[Data records Boundary: Start]

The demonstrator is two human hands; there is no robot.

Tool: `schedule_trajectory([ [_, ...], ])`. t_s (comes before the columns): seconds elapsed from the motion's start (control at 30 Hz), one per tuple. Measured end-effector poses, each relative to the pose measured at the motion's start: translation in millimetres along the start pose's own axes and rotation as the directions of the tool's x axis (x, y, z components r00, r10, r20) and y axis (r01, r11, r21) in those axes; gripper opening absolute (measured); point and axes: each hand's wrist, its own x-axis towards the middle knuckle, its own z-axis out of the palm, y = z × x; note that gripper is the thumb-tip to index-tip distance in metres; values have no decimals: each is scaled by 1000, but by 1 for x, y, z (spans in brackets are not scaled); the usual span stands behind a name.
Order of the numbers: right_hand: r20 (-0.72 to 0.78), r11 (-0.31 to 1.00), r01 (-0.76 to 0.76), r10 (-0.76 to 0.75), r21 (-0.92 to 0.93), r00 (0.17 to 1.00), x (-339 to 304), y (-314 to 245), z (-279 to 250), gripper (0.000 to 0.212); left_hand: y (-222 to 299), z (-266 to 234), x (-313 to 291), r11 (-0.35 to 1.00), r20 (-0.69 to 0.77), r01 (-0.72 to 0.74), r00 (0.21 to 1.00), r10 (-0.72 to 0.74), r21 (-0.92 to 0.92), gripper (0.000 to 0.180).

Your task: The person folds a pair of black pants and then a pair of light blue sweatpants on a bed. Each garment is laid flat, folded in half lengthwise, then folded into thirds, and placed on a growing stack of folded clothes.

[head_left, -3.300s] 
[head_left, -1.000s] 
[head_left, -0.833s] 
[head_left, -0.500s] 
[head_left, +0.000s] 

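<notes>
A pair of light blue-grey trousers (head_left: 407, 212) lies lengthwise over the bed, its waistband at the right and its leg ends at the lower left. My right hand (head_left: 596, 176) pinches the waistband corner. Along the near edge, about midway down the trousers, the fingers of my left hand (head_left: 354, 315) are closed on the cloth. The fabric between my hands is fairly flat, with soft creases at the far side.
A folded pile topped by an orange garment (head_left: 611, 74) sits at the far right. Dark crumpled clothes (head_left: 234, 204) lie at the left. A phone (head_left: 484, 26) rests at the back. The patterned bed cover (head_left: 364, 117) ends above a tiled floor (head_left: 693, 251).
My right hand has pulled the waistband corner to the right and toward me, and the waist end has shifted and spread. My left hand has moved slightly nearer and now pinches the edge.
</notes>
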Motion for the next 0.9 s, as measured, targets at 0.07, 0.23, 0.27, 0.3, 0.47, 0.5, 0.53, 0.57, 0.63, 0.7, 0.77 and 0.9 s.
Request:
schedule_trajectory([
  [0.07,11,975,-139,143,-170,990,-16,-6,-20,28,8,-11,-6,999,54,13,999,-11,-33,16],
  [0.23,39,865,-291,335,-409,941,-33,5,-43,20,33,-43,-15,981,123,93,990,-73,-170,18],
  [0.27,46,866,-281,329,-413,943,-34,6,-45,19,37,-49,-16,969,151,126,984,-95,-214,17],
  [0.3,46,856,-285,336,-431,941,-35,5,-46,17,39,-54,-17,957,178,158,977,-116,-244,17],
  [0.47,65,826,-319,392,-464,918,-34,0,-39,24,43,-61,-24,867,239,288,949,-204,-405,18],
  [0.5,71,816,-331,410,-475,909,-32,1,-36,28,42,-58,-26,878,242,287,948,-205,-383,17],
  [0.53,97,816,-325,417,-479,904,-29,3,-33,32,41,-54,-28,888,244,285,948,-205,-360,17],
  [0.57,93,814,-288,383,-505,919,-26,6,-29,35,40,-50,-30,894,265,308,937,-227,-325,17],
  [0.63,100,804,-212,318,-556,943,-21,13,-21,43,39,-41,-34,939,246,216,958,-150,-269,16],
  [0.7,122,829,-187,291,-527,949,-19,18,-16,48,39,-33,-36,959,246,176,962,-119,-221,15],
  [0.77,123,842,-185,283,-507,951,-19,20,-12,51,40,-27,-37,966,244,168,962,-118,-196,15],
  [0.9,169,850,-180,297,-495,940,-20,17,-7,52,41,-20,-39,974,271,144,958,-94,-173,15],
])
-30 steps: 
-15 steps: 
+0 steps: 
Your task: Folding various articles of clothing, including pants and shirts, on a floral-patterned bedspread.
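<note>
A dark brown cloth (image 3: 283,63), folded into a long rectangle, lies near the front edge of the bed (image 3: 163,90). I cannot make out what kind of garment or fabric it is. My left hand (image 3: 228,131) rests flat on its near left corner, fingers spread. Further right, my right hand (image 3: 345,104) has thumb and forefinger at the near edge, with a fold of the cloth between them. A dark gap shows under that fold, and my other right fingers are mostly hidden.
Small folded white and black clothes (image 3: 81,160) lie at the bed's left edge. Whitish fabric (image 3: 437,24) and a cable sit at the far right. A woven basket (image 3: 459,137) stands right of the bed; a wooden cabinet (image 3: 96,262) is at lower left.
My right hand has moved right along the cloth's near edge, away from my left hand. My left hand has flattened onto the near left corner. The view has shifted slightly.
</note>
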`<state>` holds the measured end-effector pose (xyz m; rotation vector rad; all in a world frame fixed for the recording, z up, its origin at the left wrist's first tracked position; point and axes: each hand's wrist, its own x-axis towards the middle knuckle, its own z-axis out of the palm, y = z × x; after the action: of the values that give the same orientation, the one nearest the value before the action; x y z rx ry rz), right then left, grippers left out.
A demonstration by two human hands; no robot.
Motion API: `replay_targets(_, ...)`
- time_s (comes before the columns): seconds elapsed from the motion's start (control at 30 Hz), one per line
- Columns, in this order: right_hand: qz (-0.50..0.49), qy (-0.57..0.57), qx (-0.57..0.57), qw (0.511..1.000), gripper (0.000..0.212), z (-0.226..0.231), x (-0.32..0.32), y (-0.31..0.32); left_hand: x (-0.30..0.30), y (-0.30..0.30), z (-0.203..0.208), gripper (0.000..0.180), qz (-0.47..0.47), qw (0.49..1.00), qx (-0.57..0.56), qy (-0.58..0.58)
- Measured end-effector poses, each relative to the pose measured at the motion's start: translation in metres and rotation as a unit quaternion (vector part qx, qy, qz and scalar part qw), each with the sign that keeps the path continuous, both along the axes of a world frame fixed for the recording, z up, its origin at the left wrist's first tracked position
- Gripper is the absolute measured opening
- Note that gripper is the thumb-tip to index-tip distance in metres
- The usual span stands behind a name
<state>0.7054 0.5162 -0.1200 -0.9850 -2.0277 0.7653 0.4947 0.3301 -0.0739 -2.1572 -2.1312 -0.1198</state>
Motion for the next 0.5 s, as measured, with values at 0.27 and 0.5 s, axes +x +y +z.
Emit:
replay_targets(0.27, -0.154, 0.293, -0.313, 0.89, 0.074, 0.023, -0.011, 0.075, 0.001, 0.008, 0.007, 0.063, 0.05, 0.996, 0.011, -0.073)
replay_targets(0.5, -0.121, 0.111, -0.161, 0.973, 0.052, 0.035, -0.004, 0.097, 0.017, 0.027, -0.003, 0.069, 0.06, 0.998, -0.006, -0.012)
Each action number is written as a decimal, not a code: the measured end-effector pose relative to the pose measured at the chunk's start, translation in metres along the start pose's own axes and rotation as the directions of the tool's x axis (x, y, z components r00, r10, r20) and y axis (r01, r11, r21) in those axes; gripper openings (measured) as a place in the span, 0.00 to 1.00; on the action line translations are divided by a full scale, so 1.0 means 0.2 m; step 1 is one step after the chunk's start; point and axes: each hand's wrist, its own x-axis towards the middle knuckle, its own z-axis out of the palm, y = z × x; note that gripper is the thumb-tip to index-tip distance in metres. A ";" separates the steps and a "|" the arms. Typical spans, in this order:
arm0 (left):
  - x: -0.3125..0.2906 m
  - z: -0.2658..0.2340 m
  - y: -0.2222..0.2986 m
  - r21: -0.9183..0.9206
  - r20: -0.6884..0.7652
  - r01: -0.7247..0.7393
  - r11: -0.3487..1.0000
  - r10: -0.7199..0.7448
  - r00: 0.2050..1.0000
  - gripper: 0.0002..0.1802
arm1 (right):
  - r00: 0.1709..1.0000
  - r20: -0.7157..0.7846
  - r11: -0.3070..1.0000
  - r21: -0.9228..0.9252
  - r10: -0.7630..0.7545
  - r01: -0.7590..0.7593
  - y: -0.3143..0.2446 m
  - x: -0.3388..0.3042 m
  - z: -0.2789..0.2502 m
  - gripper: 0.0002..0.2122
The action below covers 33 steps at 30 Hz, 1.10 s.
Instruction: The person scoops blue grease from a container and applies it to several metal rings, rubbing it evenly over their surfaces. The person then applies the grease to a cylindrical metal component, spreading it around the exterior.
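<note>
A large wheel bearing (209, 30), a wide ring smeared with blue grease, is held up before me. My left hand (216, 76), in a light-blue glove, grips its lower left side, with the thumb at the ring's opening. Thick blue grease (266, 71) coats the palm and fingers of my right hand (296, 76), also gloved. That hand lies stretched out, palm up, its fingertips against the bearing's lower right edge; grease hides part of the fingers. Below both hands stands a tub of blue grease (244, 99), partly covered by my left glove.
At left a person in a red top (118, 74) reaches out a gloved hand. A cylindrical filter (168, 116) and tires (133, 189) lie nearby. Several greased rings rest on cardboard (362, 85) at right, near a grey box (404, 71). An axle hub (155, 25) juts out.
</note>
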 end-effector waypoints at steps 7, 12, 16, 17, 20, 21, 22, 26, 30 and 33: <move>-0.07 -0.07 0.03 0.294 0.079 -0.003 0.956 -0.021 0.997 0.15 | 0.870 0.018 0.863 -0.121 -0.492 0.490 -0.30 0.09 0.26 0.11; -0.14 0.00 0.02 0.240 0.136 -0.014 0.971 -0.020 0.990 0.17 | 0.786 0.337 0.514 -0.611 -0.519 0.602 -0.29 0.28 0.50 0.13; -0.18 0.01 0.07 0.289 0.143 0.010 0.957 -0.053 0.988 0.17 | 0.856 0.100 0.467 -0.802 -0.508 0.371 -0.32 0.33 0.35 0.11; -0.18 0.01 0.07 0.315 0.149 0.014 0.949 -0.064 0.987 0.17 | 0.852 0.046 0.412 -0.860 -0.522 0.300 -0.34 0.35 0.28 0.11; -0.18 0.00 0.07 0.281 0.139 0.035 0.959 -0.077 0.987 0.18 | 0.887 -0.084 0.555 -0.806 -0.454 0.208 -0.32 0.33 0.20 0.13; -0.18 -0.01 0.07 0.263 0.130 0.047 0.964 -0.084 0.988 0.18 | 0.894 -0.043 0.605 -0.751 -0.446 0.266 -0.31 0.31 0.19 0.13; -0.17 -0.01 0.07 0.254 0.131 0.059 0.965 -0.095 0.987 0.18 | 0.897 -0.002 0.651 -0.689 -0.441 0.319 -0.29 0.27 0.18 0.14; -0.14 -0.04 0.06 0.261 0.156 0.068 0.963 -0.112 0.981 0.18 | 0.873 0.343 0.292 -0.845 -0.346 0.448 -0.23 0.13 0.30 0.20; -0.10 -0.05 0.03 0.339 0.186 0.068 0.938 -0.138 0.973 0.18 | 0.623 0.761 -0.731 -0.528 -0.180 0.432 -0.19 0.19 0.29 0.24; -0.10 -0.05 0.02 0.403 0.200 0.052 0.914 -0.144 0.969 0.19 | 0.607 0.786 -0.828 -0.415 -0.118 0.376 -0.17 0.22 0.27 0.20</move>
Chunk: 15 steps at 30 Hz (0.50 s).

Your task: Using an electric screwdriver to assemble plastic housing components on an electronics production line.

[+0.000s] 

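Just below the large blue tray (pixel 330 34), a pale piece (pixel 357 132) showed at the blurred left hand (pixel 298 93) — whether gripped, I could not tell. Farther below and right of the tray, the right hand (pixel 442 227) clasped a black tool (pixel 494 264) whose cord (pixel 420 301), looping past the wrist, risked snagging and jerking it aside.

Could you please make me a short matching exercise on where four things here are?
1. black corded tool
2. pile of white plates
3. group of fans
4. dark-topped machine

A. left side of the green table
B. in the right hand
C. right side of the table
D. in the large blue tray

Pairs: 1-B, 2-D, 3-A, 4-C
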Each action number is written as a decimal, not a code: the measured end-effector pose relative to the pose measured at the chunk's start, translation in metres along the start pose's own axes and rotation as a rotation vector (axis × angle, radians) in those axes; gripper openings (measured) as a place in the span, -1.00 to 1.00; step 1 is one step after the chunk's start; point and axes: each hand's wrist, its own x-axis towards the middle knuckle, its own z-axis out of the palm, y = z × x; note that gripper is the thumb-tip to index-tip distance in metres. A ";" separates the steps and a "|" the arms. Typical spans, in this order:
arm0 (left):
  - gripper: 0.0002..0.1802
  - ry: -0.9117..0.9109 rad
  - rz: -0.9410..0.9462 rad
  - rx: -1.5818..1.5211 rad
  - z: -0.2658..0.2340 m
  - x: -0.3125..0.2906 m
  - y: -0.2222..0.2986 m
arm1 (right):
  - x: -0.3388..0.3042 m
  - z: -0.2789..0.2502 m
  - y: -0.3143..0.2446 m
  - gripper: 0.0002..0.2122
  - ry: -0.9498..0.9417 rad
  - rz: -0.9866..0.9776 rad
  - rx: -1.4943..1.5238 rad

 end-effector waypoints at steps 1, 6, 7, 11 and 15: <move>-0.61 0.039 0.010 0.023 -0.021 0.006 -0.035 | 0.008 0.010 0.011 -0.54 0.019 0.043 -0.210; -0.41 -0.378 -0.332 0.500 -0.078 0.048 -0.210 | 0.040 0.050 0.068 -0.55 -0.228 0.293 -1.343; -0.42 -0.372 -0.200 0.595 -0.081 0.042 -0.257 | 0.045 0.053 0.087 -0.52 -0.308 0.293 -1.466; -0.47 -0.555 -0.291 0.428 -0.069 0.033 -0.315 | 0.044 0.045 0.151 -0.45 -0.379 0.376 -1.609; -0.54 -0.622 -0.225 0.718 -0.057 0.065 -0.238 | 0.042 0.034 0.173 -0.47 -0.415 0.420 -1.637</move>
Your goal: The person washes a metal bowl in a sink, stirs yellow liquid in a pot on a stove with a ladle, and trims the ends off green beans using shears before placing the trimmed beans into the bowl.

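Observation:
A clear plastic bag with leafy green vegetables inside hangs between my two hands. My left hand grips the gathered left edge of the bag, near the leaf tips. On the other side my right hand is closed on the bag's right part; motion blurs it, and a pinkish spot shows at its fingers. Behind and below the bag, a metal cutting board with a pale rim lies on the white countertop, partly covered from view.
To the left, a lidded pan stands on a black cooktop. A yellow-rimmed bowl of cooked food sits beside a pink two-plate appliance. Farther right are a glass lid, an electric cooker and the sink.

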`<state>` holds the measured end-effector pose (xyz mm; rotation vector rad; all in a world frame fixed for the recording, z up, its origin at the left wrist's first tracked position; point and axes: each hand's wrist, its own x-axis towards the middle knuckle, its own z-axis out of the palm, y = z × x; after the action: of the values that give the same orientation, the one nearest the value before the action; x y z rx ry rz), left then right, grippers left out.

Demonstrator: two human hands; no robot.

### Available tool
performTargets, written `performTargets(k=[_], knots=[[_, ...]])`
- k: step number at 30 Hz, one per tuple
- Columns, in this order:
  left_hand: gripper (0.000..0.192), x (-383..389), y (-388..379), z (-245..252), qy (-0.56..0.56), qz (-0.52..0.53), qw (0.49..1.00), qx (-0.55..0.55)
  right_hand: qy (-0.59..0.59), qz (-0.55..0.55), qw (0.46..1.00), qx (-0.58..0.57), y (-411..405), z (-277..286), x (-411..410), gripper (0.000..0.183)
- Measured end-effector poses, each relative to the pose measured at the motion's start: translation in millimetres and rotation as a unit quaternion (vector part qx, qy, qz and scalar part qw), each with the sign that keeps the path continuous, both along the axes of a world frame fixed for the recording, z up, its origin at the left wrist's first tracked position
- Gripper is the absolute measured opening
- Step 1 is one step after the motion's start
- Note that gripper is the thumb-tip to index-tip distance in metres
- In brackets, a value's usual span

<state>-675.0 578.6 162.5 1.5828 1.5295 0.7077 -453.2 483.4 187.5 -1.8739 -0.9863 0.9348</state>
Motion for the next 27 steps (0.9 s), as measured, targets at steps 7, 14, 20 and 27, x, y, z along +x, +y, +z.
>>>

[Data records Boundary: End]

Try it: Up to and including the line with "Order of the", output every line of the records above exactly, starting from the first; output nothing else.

Your solution:
The demonstrator is two human hands; there is no robot.

Tool: `schedule_trajectory([ [_, ...], ])`. t_s (comes before the columns): seconds elapsed from the motion's start (control at 30 Hz), one per tuple. Measured end-effector poses, each relative to the pose measured at the motion's start: translation in millimetres along the start pose's own axes and rotation as the directions of the tool's x axis (x, y, z components r00, r10, r20) and y axis (r01, r11, r21) in those axes; gripper opening absolute (measured); point and axes: each hand's wrist, its own x-axis towards the middle knuckle, its own z-axis out of the palm, y = z × x; note that gripper is the thumb-tip to index-tip distance in metres; values have no decimals: each is scaled by 1000, but by 1 for x, y, z (spans in brackets are not scaled); the usual span stands behind a name.
Order of the numbers: right_hand: r20 (-0.72 to 0.78), r11 (-0.31 to 1.00), r01 (-0.76 to 0.76), r10 (-0.76 to 0.75), r21 (-0.92 to 0.93), r00 (0.17 to 1.00), x (-339 to 304), y (-314 to 245), z (-279 to 250), gripper (0.000 to 0.212); left_hand: y (-222 to 299), z (-266 to 234), x (-313 to 291), r11 (-0.35 to 1.00), r20 (-0.69 to 0.77), r01 (-0.72 to 0.74), r00 (0.21 to 1.00), r10 (-0.72 to 0.74), r21 (-0.92 to 0.92), gripper (0.000 to 0.180).

Nothing remains to add to the answer.